PROBLEM REQUIREMENTS
Output exactly the lines below, starting with the line that has "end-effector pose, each" and going on through the line that has "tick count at", both included, and no other lines.

::: INFORMATION SHOWN

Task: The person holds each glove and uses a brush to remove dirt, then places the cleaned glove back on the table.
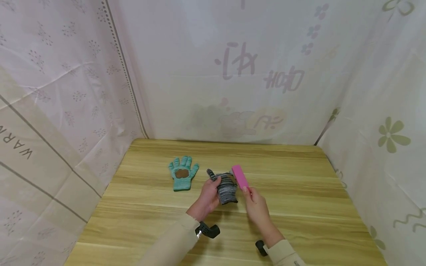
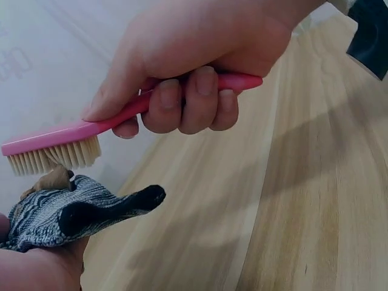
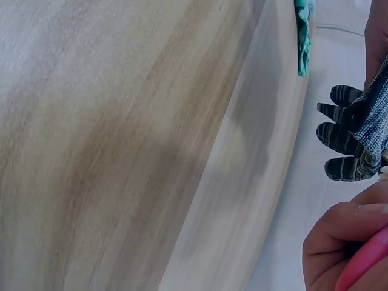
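My left hand [image 1: 209, 195] grips a grey-and-black striped knit glove [image 1: 227, 190], the thumb lying over its side. In the left wrist view the glove [image 2: 91, 206] has a brown patch on top. My right hand [image 1: 257, 208] holds a pink brush [image 1: 240, 177] by its handle; in the left wrist view the fingers of the right hand [image 2: 194, 54] curl round it. Pale bristles of the brush [image 2: 51, 137] face down and meet the brown patch. Black-striped glove fingers [image 3: 339, 138] hang beside the left hand in the right wrist view.
A teal glove with a brown palm patch [image 1: 182, 173] lies flat on the wooden table [image 1: 149, 214], left of the grey glove. Patterned pale curtains [image 1: 199, 74] stand behind the table and at both sides. Each wrist carries a black device [image 1: 209, 231].
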The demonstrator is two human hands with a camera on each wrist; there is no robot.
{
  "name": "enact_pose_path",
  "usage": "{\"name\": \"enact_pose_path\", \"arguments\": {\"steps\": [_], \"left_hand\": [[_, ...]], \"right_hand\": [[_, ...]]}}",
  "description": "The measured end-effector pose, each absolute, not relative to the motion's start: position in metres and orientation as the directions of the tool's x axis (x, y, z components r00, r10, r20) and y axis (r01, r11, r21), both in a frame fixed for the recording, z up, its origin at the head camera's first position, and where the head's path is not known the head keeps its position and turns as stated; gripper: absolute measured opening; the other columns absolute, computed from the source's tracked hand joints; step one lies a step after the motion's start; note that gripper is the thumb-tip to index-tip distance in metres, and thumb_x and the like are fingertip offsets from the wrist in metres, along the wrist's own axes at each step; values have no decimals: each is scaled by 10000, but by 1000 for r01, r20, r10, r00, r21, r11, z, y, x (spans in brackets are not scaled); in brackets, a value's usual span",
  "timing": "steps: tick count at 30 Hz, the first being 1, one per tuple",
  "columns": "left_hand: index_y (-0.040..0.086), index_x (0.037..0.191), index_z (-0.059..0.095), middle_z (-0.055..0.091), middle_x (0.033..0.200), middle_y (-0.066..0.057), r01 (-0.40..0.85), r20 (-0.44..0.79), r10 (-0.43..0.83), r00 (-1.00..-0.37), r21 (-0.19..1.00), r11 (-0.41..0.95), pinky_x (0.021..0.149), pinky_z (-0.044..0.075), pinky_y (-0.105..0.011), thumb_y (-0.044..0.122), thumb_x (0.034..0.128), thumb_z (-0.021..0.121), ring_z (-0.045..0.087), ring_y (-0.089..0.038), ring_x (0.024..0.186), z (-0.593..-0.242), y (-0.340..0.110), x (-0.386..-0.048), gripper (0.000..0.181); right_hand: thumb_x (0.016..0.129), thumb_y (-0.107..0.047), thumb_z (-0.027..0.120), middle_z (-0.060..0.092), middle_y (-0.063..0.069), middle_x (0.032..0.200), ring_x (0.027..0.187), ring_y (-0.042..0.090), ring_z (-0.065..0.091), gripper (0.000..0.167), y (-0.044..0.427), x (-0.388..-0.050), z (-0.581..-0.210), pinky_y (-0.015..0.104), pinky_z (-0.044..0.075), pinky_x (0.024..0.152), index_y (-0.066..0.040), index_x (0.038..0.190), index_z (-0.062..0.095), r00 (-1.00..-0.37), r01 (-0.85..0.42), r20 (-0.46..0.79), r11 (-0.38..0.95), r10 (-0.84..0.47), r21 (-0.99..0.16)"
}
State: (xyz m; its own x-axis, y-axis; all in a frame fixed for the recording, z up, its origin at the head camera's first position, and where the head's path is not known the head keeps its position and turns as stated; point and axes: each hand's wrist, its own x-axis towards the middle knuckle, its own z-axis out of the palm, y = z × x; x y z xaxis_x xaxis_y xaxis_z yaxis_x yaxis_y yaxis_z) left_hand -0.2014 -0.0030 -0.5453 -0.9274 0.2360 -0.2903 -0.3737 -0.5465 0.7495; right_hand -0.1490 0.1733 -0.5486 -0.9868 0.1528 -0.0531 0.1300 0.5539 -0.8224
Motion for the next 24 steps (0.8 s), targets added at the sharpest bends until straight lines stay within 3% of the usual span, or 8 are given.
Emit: {"name": "enact_pose_path", "arguments": {"steps": [11,19,24], "left_hand": [[-21,1268,500,655,990,-5,-406,-296,303,-906,812,-419,760,558,-211,220,1103,426,662,-85,893,-542,-2,-199,301],[14,1347,448,645,1051,-18,-395,-302,267,-915,804,-445,781,552,-248,267,1096,454,653,-112,927,-547,-6,-202,357],[2,1324,501,674,1064,-30,-383,-285,275,-918,814,-437,807,564,-282,280,1084,491,674,-133,961,-547,-7,-203,367]], "right_hand": [[1072,-517,390,459,26,721,623,164,416,533,177,-150,-546,271,356,548,-43,1154,618,-988,132,-66,528,142,-839],[1075,-500,398,429,16,695,596,152,388,518,179,-148,-544,267,339,525,-32,1126,615,-986,137,-62,542,155,-829],[1075,-503,397,433,23,712,612,153,388,522,179,-149,-542,260,340,530,-34,1137,617,-987,120,-46,523,153,-844]]}}
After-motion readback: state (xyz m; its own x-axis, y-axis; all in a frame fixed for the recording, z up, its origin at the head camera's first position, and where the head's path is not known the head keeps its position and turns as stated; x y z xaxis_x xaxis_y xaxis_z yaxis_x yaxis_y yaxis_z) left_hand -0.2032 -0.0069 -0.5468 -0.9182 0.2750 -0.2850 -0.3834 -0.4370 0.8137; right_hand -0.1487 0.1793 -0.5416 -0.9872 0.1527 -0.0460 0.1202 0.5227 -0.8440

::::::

SOLUTION TO THE PROBLEM
  "description": "The measured end-effector pose, each absolute, not relative to the motion's start: position in metres and orientation as the directions of the tool's x axis (x, y, z components r00, r10, r20) and y axis (r01, r11, r21), both in a frame fixed for the recording, z up, its origin at the head camera's first position, and where the head's path is not known the head keeps its position and turns as stated; gripper: absolute measured opening; the other columns absolute, computed from the source's tracked hand joints; step one lies a step after the motion's start; note that gripper is the thumb-tip to index-tip distance in metres, and thumb_x and the like are fingertip offsets from the wrist in metres, along the wrist's own axes at each step; values have no decimals: each is scaled by 10000, but by 1000 for r01, r20, r10, r00, r21, r11, z, y, x (spans in brackets are not scaled); in brackets, a value's usual span",
  "timing": "steps: tick count at 30 Hz, the first being 1, one per tuple",

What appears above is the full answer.